Related
APL is great for array type problems but I'm curious as to how best work with graphs in APL. I'm playing around with leet questions, for example question 662. Maximum Width of Binary Tree, the exercise works with Node objects with a value/left/right pointer style, however the test-case uses a basic array like [1,3,null,5,3]. The notation is compressed; uncompressed would be [[1], [3,null], [5,3,null,null]]. Reading layer-by-layer give [[1], [3], [5,3]] (so 2 is the widest layer).
Another example,
[5,4,7,3,null,2,null,-1,null,9] gives the answer 2
So I'm not sure the idiomatic way to work with trees. Do I use classes? Or are arrays best? In either case how do I convert the input?
I came up with a couple of solutions, but both feel inelegant. (Apologies for lack of comments)
convert←{
prev ← {(-⌈2÷⍨≢⍵)↑⍵}
nxt←{
⍵≡⍬:⍺
m←2/×prev ⍺
cnt←+/m
(⍺,(m\cnt↑⍵))nxt(cnt↓⍵)
}
(1↑⍵)nxt(1↓⍵)
}
Alternatively,
convert ← {
total←(+/×⍵)
nxt←{
double←×1,2↓2/0,⍵
(((+/double)↑⍺)#⊢)double
}
⍵ nxt⍣{(+/×⍺)=total}1
}
Both solutions are limited in they assume that 0 is null.
Once I've decompressed the input it's simply just a matter of stratifying by it's order
⌈/(1+⌈/-⌊/)∘⍸¨×nodes⊆⍨⍸2*¯1+⍳⌈2⍟≢nodes
In Python though I could use other methods to traverse i.e. keep track of the left/right-most node on a per-depth basis.
NOTE: This may be two questions, one to decompress and the other how to traverse graphs in general, but one depends on the other
Any ideas?
The work of Co-dfns compiler has given lots of insights on working tree/graph like data structures with APL.
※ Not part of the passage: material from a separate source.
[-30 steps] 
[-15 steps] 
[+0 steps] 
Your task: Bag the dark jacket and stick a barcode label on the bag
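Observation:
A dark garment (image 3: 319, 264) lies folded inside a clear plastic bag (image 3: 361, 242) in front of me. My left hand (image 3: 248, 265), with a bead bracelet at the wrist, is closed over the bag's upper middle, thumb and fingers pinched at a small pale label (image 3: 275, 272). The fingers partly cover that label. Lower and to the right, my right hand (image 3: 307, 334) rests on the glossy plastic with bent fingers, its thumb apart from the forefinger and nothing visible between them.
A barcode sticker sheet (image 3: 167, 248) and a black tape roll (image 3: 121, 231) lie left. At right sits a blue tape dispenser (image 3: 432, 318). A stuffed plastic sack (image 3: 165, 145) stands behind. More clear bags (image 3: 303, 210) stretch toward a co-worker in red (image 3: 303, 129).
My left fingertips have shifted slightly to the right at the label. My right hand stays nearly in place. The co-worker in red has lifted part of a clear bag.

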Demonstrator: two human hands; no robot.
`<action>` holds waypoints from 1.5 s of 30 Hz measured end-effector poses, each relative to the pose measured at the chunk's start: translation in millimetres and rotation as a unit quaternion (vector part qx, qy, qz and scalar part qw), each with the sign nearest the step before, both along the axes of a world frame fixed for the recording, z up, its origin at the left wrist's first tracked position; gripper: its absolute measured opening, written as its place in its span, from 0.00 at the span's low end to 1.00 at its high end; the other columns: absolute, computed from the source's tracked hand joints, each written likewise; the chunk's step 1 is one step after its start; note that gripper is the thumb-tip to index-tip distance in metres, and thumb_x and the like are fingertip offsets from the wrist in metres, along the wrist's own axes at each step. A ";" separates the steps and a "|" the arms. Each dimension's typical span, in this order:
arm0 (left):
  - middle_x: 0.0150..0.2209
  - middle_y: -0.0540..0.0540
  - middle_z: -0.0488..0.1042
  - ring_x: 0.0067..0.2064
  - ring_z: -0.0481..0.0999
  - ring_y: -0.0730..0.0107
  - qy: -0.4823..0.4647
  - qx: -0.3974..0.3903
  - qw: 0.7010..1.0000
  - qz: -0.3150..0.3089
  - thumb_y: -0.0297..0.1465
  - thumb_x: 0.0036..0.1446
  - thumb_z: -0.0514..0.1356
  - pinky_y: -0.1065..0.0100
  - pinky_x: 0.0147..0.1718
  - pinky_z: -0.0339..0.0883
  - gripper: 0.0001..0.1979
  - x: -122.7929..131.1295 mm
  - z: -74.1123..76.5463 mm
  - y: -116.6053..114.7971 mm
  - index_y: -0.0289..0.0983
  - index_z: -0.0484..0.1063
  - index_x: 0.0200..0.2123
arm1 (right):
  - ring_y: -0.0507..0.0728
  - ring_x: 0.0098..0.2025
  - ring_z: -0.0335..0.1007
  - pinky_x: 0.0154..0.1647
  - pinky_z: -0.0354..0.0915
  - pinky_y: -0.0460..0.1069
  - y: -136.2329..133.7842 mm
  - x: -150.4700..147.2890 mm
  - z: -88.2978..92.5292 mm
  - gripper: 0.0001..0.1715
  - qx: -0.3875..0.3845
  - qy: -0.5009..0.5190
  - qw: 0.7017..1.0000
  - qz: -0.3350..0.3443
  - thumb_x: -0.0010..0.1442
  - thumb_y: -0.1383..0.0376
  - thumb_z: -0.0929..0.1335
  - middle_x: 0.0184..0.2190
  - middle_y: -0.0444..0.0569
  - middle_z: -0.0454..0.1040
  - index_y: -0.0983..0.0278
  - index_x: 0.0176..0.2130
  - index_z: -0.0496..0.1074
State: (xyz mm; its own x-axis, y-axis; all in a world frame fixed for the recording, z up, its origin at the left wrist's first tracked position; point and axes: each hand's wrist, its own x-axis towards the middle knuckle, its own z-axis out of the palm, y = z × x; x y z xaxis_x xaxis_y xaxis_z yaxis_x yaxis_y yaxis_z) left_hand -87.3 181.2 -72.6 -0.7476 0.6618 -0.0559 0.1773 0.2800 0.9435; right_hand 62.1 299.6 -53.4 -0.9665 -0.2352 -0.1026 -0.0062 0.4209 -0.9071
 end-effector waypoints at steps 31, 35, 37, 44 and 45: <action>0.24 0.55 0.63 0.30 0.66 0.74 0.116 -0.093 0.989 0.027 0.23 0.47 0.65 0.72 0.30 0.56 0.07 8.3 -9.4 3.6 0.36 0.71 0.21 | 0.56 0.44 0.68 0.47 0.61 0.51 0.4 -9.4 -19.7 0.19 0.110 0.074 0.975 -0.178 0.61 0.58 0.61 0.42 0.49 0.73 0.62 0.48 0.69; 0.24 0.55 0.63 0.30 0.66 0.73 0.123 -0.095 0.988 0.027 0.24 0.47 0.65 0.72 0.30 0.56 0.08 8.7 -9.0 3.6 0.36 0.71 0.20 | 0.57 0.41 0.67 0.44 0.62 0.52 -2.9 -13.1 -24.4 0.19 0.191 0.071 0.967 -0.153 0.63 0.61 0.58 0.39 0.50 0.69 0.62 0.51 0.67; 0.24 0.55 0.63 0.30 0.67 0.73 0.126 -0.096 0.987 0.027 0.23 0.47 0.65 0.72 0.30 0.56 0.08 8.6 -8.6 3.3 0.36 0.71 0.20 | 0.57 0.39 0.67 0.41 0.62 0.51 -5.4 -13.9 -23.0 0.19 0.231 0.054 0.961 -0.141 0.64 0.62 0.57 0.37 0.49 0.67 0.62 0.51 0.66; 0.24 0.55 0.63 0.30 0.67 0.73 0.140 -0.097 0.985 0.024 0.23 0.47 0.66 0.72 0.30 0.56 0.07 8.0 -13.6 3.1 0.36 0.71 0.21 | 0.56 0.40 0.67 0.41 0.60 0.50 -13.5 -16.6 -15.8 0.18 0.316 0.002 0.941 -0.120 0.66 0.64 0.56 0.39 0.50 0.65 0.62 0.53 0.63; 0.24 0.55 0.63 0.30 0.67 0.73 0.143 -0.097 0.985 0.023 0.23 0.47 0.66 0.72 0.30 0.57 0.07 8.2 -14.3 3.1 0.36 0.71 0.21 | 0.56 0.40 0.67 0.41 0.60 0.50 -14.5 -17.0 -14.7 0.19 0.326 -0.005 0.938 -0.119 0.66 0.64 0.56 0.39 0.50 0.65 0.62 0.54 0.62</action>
Thesis: A Data Parallel Compiler Hosted on the GPU
GitHub repo: github.com/Co-dfns/Co-dfns (Many related goodies in project README file)
However the thesis is quite lengthy so for this particular exercise I would give a brief explanation on how to approach it.
the exercise works with Node objects with a value/left/right pointer style, however the test-case uses a basic array like [1,3,null,5,3].
Do we really actually build the tree with Node type objects to get an answer to the question? You can write the solution in something like Python and translate to APL, but that would be, losing the whole point of writing it in APL...
Notice the input is already an array! It is a bfs traverse of the binary tree. (The co-dfns compiler uses dfs traverse order, though)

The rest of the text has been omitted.